Work item -
Filtering the records below, copy only those lines that include the word "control".

[Dataset excerpts]
* * * * * * *
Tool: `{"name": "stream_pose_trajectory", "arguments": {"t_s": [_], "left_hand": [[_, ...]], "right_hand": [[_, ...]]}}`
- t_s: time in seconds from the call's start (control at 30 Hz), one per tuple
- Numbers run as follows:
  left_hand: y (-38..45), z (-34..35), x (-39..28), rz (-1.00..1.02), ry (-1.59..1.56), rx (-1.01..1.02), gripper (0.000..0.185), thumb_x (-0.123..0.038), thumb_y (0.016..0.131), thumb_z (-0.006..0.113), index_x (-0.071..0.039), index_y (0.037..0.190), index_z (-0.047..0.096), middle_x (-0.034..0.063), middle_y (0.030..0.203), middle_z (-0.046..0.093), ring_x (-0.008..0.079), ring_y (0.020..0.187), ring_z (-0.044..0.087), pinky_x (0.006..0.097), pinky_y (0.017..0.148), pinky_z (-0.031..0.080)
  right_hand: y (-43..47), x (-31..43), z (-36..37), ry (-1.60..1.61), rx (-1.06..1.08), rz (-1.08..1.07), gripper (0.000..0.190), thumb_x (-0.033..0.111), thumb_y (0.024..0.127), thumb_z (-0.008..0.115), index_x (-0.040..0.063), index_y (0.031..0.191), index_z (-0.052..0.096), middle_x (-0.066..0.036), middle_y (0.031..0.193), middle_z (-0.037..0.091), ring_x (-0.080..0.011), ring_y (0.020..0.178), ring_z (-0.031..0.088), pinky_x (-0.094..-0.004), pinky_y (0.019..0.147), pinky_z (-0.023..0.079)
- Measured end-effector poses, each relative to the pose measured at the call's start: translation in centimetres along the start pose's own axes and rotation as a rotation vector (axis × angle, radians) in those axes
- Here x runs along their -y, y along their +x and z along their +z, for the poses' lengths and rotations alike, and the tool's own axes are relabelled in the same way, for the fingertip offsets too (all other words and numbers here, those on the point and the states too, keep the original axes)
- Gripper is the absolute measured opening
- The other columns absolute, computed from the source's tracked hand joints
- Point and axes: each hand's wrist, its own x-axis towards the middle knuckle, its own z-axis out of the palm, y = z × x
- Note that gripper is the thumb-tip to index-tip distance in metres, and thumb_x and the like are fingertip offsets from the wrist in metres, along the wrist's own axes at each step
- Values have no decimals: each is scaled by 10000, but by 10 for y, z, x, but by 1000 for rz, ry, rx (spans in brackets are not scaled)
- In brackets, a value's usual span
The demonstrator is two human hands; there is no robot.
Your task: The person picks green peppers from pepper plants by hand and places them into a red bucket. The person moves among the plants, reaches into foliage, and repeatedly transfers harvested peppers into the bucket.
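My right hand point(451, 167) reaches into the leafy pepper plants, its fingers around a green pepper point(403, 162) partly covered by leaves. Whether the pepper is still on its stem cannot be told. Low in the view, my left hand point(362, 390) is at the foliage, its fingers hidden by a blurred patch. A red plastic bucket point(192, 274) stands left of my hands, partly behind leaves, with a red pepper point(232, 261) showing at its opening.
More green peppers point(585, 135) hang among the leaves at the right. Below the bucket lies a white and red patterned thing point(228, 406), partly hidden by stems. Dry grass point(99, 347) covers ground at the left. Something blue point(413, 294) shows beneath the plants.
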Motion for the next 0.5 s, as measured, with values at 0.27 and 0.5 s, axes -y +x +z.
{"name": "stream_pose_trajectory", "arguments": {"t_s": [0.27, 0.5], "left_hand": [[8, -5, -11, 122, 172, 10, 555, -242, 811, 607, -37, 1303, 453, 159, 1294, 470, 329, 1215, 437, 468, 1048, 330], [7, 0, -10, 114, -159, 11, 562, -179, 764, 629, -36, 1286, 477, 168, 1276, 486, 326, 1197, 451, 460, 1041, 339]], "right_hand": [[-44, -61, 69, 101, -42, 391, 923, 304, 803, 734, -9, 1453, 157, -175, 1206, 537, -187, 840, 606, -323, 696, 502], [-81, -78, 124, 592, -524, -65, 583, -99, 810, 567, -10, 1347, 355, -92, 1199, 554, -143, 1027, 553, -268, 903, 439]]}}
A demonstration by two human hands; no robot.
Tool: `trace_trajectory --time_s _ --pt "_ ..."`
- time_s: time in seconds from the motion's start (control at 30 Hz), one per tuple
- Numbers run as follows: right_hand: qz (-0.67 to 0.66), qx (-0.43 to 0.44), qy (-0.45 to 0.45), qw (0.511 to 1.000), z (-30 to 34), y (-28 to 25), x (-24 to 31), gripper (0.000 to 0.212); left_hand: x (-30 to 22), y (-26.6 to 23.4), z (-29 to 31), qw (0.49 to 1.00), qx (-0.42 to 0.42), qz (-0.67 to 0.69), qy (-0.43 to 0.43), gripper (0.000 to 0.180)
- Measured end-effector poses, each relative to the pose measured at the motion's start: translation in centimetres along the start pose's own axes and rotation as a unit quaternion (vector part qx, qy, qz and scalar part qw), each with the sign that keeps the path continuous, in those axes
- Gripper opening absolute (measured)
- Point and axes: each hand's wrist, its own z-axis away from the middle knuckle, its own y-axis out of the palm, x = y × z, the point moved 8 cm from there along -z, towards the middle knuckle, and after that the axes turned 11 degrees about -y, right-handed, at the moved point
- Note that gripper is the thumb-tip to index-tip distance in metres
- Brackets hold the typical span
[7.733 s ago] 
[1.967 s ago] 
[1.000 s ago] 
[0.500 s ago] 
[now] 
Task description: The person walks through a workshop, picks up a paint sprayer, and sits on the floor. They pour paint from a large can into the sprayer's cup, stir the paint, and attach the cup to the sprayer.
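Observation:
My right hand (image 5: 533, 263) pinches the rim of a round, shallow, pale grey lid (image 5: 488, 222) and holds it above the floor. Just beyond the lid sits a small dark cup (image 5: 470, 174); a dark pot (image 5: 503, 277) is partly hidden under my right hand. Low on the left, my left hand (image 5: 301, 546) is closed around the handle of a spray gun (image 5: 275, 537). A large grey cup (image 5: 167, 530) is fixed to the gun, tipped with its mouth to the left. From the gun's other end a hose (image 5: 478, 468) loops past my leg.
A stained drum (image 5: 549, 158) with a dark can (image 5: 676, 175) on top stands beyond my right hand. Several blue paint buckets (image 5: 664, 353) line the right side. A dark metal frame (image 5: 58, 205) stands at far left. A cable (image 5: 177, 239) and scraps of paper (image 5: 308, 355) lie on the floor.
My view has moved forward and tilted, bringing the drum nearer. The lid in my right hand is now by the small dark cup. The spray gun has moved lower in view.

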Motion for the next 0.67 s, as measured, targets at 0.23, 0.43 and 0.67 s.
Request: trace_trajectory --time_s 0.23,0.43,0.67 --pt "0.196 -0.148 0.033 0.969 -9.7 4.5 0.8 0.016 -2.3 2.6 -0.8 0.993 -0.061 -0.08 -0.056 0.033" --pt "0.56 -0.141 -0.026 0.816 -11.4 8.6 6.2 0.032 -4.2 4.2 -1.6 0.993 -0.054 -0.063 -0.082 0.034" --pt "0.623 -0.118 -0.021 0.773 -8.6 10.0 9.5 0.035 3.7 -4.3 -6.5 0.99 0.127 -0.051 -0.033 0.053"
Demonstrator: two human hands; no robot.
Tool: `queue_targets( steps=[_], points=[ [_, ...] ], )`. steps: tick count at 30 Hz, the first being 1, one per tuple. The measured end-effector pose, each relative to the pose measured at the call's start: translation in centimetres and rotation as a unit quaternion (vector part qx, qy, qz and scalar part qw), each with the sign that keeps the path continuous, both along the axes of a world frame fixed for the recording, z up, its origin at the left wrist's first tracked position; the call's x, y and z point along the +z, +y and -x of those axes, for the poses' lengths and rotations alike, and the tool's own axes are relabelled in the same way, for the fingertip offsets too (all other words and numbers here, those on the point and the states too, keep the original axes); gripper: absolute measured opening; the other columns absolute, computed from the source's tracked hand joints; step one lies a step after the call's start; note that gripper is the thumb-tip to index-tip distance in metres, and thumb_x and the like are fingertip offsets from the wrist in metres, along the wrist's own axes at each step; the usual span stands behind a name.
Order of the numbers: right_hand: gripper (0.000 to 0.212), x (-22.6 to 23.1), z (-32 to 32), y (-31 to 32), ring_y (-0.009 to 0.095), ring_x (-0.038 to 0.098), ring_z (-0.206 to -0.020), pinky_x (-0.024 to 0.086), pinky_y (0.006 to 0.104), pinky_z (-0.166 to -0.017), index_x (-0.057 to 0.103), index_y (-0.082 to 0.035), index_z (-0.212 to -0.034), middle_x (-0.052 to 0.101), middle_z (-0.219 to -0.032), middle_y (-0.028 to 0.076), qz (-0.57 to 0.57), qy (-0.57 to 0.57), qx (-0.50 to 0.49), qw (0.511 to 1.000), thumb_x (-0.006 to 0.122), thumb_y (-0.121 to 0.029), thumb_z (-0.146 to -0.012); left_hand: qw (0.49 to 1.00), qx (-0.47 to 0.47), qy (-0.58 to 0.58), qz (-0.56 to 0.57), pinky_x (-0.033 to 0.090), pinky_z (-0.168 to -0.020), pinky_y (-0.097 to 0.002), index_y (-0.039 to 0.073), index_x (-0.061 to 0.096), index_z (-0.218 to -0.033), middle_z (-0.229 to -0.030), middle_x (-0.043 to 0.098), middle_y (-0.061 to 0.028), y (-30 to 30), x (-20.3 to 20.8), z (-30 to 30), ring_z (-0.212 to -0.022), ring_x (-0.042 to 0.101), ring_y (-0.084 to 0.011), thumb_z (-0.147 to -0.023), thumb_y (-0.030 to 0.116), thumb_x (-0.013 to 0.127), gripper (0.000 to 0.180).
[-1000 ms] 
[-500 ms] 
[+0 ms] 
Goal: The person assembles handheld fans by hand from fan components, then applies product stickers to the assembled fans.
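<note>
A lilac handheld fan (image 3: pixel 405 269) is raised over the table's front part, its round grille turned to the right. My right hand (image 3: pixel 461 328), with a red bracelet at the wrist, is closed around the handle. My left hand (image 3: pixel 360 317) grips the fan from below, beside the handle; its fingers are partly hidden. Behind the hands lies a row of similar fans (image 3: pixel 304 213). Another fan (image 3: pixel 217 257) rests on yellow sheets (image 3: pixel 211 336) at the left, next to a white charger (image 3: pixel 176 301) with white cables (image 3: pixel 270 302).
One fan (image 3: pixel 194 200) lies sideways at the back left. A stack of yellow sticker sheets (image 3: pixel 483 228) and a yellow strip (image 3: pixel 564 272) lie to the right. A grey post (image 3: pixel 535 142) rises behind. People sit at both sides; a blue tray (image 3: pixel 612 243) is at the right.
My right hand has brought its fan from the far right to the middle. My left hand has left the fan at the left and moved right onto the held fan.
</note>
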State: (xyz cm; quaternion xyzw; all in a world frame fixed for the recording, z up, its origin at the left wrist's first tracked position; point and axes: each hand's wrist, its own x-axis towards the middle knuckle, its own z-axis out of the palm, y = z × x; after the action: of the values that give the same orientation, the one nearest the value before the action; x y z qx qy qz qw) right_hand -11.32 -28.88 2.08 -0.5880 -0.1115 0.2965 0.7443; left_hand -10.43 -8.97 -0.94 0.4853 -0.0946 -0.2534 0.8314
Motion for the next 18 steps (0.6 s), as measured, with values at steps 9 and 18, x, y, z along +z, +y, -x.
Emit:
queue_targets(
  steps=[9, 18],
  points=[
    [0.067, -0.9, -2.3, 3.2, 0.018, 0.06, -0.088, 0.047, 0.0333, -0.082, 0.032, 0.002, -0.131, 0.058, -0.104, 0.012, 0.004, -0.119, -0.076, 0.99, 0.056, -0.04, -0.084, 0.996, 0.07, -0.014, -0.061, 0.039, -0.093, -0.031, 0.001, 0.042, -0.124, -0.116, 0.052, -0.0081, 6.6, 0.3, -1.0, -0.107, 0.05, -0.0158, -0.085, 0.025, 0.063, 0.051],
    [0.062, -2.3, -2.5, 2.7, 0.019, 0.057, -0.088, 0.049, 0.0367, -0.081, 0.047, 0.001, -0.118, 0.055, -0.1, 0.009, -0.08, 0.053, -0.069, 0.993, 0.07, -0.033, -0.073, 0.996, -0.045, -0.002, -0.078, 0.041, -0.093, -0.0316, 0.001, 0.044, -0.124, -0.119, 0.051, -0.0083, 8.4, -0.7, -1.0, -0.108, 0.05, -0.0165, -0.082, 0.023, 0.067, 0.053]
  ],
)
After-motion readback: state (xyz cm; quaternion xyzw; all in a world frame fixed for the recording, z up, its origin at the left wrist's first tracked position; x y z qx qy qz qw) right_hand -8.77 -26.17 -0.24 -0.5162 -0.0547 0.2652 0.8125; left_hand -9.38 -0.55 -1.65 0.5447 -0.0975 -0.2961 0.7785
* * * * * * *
Output below -
- t_s: time in seconds from the call's start (control at 30 Hz), one per tuple
- time_s: time in seconds from the motion's start (control at 30 Hz), one per tuple

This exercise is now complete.